A nominal discount rate with a mean value of 17.5% and inflation with that of 18% are deemed the benchmark case for further judgment. Then, to assess the impact of economic uncertainty on optimal sizing, the nominal discount rate and inflation are postulated to fluctuate in the range of 15–20% and 10–26%, respectively, based on the figures of a period of 20 years [23]. This consideration seems to be essential in order to obtain the most prospective results bounded by the worst-case and best-case scenarios. As mentioned, for the case when the boiler consumes NG, it is assumed that the price of fuel would equal $0.3/m3 [92]. Finally, it is presumed that the project lifespan would be 25 years.
As discussed, Mesr village is a touristy area attracting many visitors throughout the year. Therefore, electrical demand is relatively high compared to its number of residents. According to the load profile reported by Isfahan Province Electricity Distribution Company, electricity consumption for purposes other than heating possesses an average of 203.35 kWh/d with a peak of 27.44 kW. On the other side, daily average electricity requirement for thermal usage would be 163.23 kWh with a peak of 42.91 kW. It should be clarified that the figures associated with the electrical load revealed that electricity served for heating applications, such as space heating, water heating, and cooking, would be almost 80% of that served for other usages, such as lighting, cooling, kitchen appliances, etc. Figure 3 and Figure 4 depict these two profiles on an hourly, daily, and monthly basis.
In this study, the three following configurations are analyzed as illustrated in Figure 5, Figure 6 and Figure 7:
PV/WT/electrolyzer/H2-based FC/H2-based boiler
PV/WT/electrolyzer/H2-based FC/NG-based boiler
PV/WT/BMG/electrolyzer/H2-based boiler

6. Analysis

6.1. The Benchmark Case ( i = 17.5% and f   = 18%)

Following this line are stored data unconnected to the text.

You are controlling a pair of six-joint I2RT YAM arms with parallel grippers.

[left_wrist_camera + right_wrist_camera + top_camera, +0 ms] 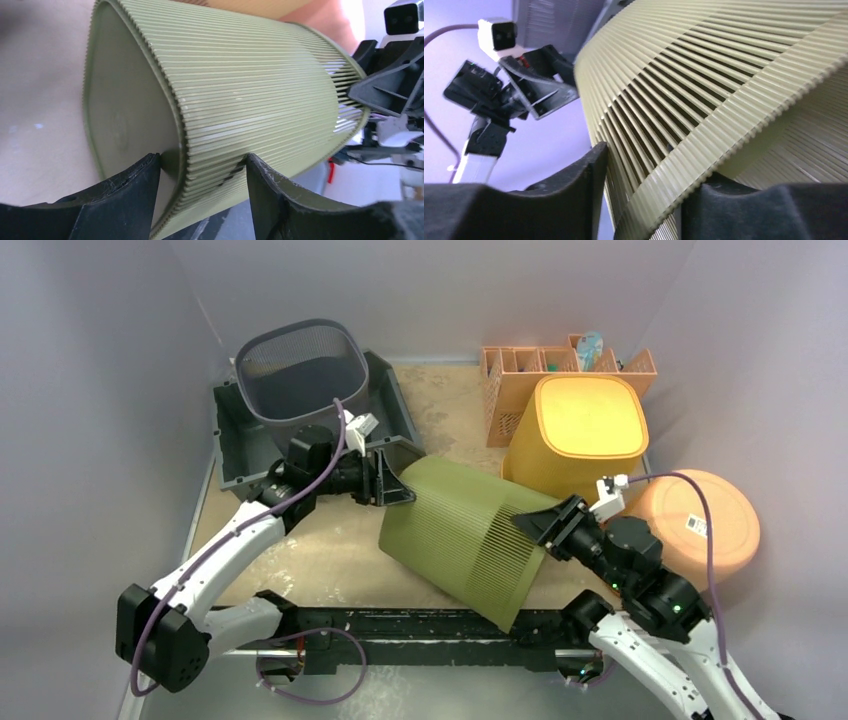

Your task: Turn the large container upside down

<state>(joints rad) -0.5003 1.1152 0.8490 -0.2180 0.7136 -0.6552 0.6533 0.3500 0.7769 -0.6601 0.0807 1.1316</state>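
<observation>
The large container [460,535] is an olive-green ribbed bin lying on its side in the middle of the table. Its closed base points to the upper left and its open rim to the lower right. My left gripper [395,480] clamps the base corner, with one finger on the flat bottom and the other on the ribbed wall, as the left wrist view shows [202,160]. My right gripper [540,523] clamps the open rim, one finger outside and one inside, as the right wrist view shows [649,165]. The bin fills both wrist views [240,75] [724,75].
A dark mesh basket [300,365] stands in a grey tray [230,450] at the back left. An orange organiser [510,375], an upturned yellow bin [585,430] and an orange round container [700,525] crowd the right. A black rail [400,625] runs along the near edge.
</observation>
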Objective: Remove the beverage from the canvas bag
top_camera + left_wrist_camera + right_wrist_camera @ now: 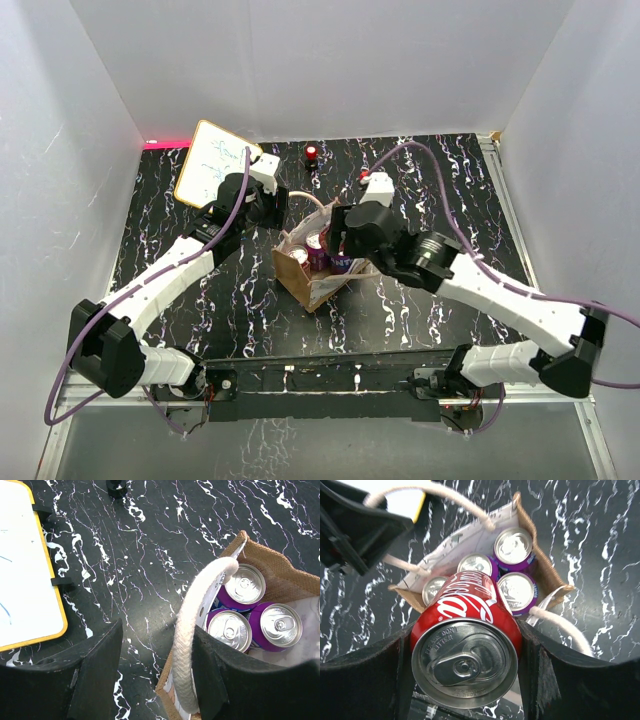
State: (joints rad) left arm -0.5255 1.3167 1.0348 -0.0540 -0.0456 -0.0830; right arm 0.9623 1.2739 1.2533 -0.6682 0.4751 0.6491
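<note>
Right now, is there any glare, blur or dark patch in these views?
Top external: evenly lit and sharp, with a red glow at the back-left wall. Left wrist: can tops glint, the dark fingers lose detail. Right wrist: the red can is crisp, lid text readable; fingers nearly black.

Red cola can (465,625): tab shut, clamped between the fingers of the right gripper (466,655), held over the bag's open mouth.
Canvas bag (305,278): tan, boxy, upright, cream rope handles (186,650) raised. It holds three purple cans (517,591), upright, and a fourth of unclear colour.
</note>
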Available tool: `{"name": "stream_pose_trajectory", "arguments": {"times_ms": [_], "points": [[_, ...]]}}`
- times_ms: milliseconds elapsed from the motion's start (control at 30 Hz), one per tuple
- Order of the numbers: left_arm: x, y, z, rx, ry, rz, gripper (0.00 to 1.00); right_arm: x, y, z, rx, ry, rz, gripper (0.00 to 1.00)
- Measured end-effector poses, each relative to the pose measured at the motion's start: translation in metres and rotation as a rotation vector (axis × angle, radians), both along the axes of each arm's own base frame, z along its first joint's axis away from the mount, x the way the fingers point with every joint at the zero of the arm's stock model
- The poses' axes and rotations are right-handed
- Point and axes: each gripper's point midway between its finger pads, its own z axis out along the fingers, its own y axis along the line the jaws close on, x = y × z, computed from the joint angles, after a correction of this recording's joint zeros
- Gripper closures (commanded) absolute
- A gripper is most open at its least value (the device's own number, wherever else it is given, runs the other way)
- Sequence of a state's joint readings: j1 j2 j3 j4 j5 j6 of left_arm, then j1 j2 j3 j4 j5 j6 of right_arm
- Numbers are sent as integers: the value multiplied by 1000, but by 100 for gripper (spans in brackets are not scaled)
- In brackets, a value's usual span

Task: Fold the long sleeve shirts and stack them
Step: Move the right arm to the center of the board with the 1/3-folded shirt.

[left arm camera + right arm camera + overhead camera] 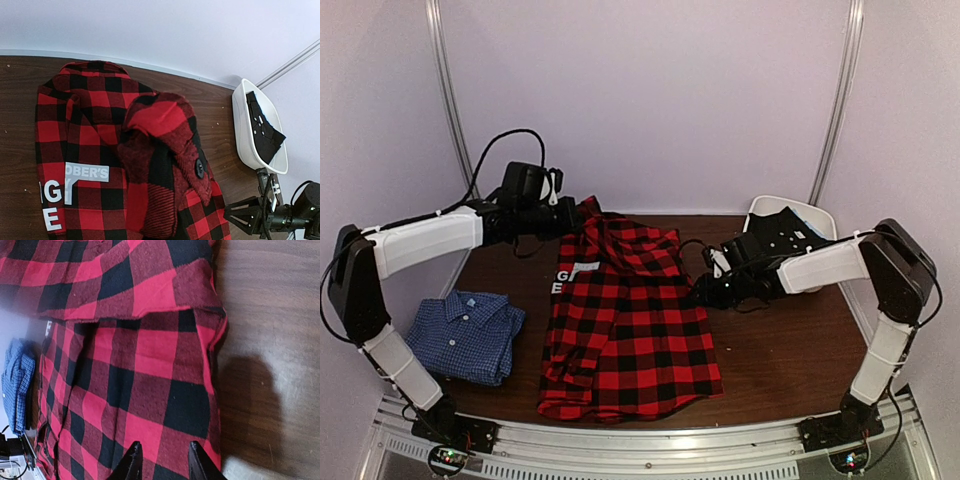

In the first model simulated and analyzed by HOMER, it was assumed that FC and boiler backups consume renewable H2 yielded by electrolyzer. In the second model boiler, it would use NG as fuel and just FC would consume renewable H2. In the third model, BMG would be utilized instead of FC and just boiler would run on renewable H2. LCOE and T N P C of the first model in its benchmark case would equate to 0.33 $/kWh and $647,708, respectively, which are higher than those of the two other configurations. However, at the end of the project lifetime, the salvage value of components utilized in the first model would be greater than that of the other models. Table 2 provides the results of optimal sizing and economic assessment of the models.
In relation to the technical results of these systems under the benchmark case, Table 3 demonstrates total electricity and thermal energy generation along with other findings. With regard to the unmet electric load, the first and second proposed systems showed promising figures, which would breed high reliability. Even though the third system had less TNPC compared to the two other models, its unmet electric load revealed that it could not be relied upon. Comparing the first and second models in terms of their TNPC, the latter would be more cost-efficient. Irrespective of TNPC, the second model would roughly emit 11.5 tons/year of CO2 which is its main disadvantage, as it is not being eco-friendly. Based on the findings represented in Table 3, the first model would perfectly meet all electric and thermal energy demands, and would also be the most environmentally-friendly one. Thus, in the following sub-section, this model is analyzed considering economic uncertainty.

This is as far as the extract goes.